- [HOW TO COMPLETE THIS TASK]: Copy word for word, please, the lines of the entries below running from the one containing "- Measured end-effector" to the one containing "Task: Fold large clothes", both ends included.

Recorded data
__________

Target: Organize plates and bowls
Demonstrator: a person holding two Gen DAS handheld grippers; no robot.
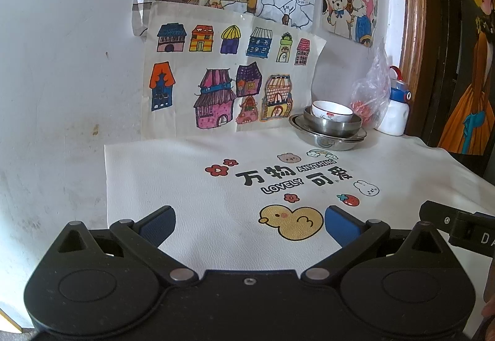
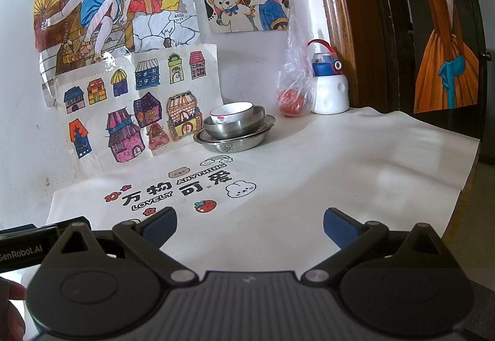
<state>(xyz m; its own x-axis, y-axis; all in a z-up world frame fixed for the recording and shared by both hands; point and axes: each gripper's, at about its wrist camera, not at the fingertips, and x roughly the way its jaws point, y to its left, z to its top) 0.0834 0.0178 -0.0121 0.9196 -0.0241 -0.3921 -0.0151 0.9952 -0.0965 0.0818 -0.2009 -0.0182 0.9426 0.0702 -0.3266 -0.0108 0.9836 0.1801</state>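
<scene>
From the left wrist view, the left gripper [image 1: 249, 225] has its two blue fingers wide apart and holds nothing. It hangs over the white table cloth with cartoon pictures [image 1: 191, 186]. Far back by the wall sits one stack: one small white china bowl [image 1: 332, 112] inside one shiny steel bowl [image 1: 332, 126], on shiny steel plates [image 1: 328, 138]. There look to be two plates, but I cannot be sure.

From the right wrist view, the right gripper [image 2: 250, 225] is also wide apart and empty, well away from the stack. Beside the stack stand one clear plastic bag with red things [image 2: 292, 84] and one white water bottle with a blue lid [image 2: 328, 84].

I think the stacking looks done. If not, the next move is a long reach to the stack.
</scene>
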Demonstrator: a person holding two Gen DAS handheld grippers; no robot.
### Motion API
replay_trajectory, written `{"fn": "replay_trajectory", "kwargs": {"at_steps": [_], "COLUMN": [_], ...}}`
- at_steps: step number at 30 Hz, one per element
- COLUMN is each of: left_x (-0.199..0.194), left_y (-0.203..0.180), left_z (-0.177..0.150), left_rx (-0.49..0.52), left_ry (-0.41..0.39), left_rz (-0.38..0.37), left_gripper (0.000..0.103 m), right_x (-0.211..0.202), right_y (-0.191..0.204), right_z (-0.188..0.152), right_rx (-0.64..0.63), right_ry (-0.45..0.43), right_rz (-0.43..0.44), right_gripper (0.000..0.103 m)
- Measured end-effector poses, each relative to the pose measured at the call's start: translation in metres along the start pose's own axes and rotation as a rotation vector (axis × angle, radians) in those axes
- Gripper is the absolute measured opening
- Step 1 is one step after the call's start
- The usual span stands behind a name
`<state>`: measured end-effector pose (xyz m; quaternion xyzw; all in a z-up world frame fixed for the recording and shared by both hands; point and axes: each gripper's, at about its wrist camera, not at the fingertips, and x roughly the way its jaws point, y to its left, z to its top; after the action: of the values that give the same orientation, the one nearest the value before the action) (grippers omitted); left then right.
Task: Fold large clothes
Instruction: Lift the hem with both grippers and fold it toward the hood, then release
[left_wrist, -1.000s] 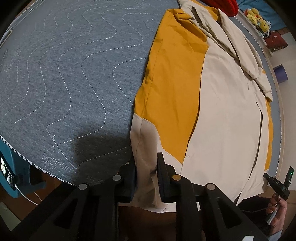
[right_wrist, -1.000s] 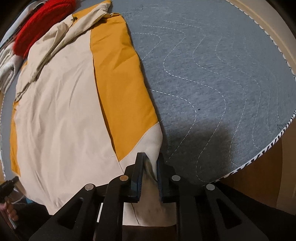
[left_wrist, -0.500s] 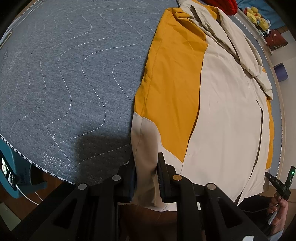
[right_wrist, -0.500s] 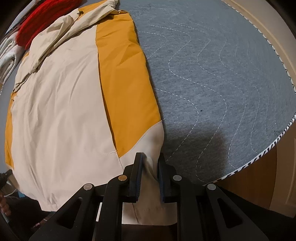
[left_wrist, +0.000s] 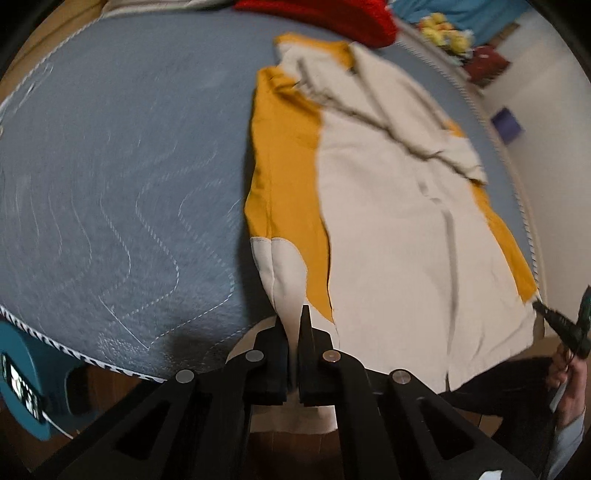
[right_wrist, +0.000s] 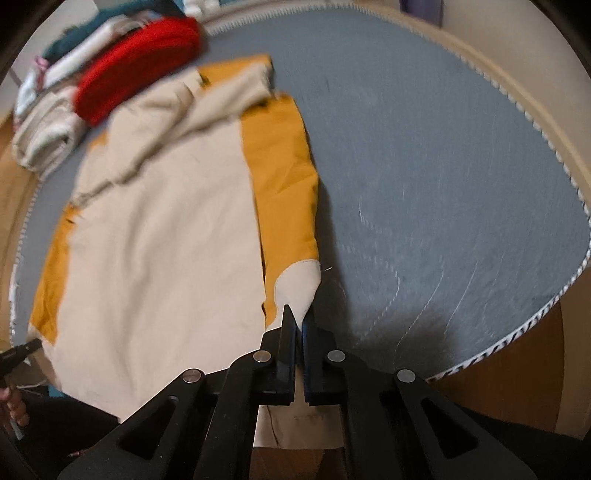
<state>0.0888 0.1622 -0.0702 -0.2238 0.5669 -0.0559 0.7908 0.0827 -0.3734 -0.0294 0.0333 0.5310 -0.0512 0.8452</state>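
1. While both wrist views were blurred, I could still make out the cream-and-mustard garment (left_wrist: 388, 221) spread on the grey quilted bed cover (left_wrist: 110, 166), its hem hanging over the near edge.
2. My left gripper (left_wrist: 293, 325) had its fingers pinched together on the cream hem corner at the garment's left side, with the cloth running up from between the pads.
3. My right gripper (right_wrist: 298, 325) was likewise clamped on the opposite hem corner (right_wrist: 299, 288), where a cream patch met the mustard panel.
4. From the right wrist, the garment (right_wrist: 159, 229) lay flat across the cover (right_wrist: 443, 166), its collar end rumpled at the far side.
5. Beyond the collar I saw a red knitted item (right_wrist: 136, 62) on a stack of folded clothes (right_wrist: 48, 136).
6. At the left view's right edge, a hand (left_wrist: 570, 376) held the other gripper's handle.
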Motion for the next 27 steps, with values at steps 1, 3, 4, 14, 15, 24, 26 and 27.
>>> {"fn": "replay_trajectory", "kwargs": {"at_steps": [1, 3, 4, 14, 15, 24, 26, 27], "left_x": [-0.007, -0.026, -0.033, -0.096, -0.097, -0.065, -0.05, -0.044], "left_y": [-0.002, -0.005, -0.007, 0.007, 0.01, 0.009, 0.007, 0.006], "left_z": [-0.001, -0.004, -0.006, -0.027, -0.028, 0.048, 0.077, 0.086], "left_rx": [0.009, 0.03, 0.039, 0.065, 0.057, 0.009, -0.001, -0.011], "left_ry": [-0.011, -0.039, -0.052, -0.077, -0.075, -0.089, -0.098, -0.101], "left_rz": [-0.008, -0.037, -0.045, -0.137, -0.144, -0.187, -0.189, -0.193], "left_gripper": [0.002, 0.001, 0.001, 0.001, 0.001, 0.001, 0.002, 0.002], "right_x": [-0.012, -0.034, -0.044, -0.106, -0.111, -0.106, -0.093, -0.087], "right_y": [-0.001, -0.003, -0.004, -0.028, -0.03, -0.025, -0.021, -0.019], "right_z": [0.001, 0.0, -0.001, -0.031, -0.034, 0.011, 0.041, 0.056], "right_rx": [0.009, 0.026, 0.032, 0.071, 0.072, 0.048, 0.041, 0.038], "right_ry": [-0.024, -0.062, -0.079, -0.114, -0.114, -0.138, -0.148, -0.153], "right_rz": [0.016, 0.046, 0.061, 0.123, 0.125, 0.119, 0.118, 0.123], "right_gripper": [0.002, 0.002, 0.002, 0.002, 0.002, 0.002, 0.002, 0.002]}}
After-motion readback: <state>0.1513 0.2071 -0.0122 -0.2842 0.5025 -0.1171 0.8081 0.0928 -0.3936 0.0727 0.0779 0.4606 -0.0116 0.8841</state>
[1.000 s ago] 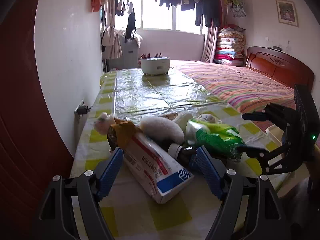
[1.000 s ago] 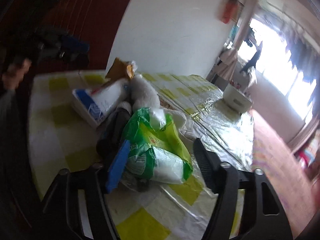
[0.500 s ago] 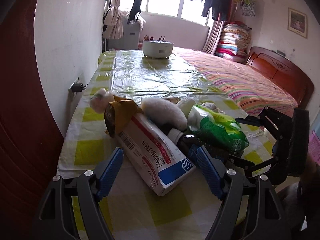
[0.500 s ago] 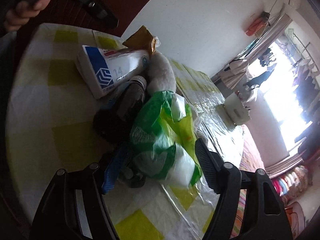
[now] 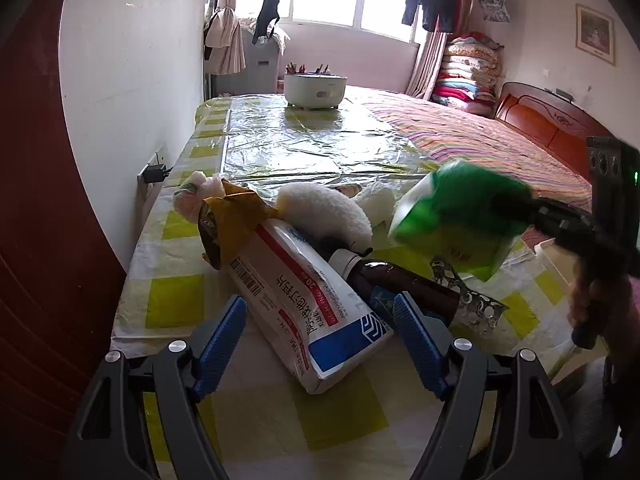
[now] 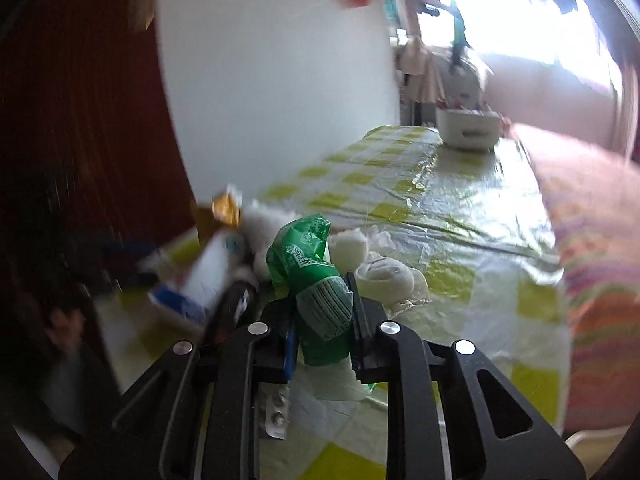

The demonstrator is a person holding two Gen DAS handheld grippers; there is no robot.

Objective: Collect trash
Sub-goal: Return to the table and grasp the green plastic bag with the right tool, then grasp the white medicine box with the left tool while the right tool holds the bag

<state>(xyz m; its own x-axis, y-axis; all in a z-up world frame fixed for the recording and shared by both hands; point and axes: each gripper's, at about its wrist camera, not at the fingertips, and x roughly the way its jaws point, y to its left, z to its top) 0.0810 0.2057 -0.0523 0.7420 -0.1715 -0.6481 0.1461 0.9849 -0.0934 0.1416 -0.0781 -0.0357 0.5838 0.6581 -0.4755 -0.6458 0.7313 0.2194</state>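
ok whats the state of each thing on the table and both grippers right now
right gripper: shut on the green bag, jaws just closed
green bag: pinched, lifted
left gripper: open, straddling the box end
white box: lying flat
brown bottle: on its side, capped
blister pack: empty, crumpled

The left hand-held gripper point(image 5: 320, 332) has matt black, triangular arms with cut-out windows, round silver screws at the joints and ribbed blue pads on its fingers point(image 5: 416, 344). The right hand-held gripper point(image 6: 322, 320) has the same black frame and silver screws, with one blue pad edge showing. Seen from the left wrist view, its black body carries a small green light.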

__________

- [COMPLETED TASK]:
- Measured end-effector poses, each relative to the pose measured at the call's start: translation in metres along the start pose's own axes and rotation as a rotation vector (axis × angle, radians) in those axes
- Gripper is the absolute measured opening
- Step 1 is one step after the call's start
- The usual span stands behind a name
`<state>`: measured end-effector pose (xyz m; quaternion xyzw; all in a z-up world frame fixed for the recording and shared by both hands; point and axes: each gripper's, at about its wrist camera, not at the fingertips, and x roughly the way its jaws point, y to its left, z to its top; after the action: of the values that give the same orientation, the one nearest the value before the action) (grippers omitted); left then right.
Task: Fold large clothes

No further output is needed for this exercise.